Well, here's a link to the true story.  Those cats were taken in from a hoarding situation, and are being tested for rabies, etc... being spayed / neutered, and being treated for diseases coming from their horrible living conditions, all to enhance their adoption potential.  There were 697 cats living on the premises, which was described as the largest cat-hoarding case in the nation.  A little less than 10% (about 60) had to be euthanized due to the extent of their illnesses, with many more needing treatment for ringworm, mouth infections, etc...  In other words, your knee-jerk reaction to share / retweet that post would've been misled and misleading, because the photo is NOT from animal testing but instead an image of people trying desperately to rehome a very large number of cats all at once, many who were quite ill.
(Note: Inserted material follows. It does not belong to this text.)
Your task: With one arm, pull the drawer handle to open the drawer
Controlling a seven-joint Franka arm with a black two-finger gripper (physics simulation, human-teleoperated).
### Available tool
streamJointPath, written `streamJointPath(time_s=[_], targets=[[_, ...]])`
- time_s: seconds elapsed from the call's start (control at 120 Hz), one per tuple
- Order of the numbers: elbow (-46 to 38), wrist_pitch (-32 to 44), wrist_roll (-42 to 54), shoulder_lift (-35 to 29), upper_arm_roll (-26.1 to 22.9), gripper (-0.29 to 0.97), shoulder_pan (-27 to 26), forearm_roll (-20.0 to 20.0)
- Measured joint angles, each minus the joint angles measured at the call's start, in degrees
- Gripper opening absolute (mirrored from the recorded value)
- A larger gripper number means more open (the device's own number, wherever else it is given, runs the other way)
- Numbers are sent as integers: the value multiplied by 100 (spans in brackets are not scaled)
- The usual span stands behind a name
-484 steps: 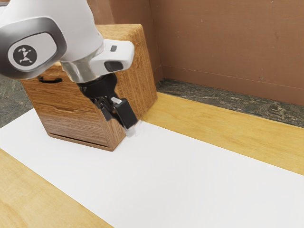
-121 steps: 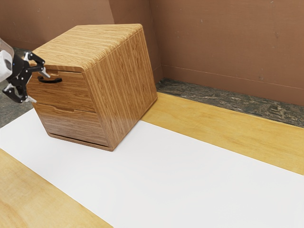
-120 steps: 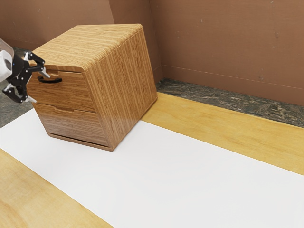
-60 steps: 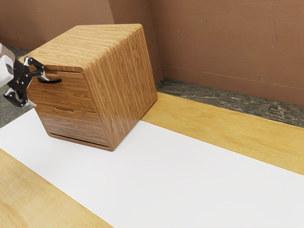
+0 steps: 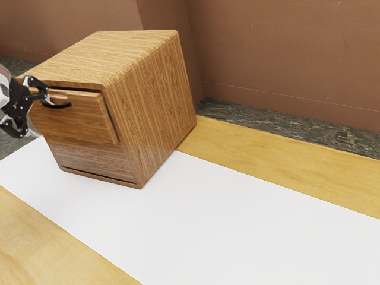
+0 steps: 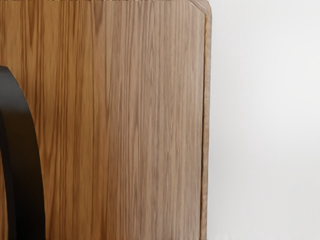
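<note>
White sheet (image 5: 208, 219): lies flat, running diagonally across the table.
Table (image 5: 285, 160): light wood, bare along both sides of the sheet.
Floor strip (image 5: 285, 126): dark, speckled, between table and wall.
Wall (image 5: 285, 47): plain brown.

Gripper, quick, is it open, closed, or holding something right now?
Gripper: at the handle of the drawer, which stands partly out; open or closed cannot be told.

Brown walls (image 5: 285, 47) meet a dark speckled floor (image 5: 285, 127) behind a white-sheeted wooden table (image 5: 285, 169).
</note>
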Motion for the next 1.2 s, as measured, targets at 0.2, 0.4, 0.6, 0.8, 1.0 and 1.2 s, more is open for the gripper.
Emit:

Not Every Anecdotal Experience Is Representative

People are people wherever you go, and we're really bad as a species separating "this one thing happened to my aunt's husband's friend's sister" from "this will happen to me."  Here's why this works:
My aunt's husband's friend's sister ate the berries of something that looked like that plant, and she died.
The woman in question in this example sampled nightshade, which is related to tomatoes, peppers, and eggplant, which we can all verify are quite tasty members of the non-toxic vegetable arena.  However, when moving into new regions and determining edibility vs toxicity of new flora and fauna, our ancestors HAD to rely on this kind of anecdotal evidence.  Are you going to believe Grunt when he said his aunt's husband's friend's sister died from eating it, or do you want to test it on a member of your own family?  Yeah, you're going to go with Grunt's anecdotal evidence, because why risk it?
Black Nightshade.  Image credit: Link

However, if we as a species went only with anecdotal evidence, we wouldn't have tomatoes, peppers, or eggplant.
Image credit: Link

Obviously we must be capable of rising above this bias!  It's made more challenging in the modern era because we have instant access to whatever happened to Grunt's aunt's husband's friend's sister via Facebook, Twitter, Instagram, Snapchat, etc....  Also, we may or may not know it, but Grunt's aunt's husband's friend is a pathological liar and doesn't even have a sister.  How do we parse that possibility while accepting her knowledge for the good of our community?

More to come:

Given that we have at our fingertips access to endless knowledge, but also infinite random musings of individual humans who we may or may not trust (turns out that Grunt's aunt's husband's friend is a real piece of work and you can't trust a thing he says), it turns out to still be somewhat easy to figure out what you can base decisions on, and what you can't.  This series of blog posts attempts to take you through it in a short piece-by-piece manner, so you easily tell the difference between Grunt's aunt's husband's friend and someone with true, honest information.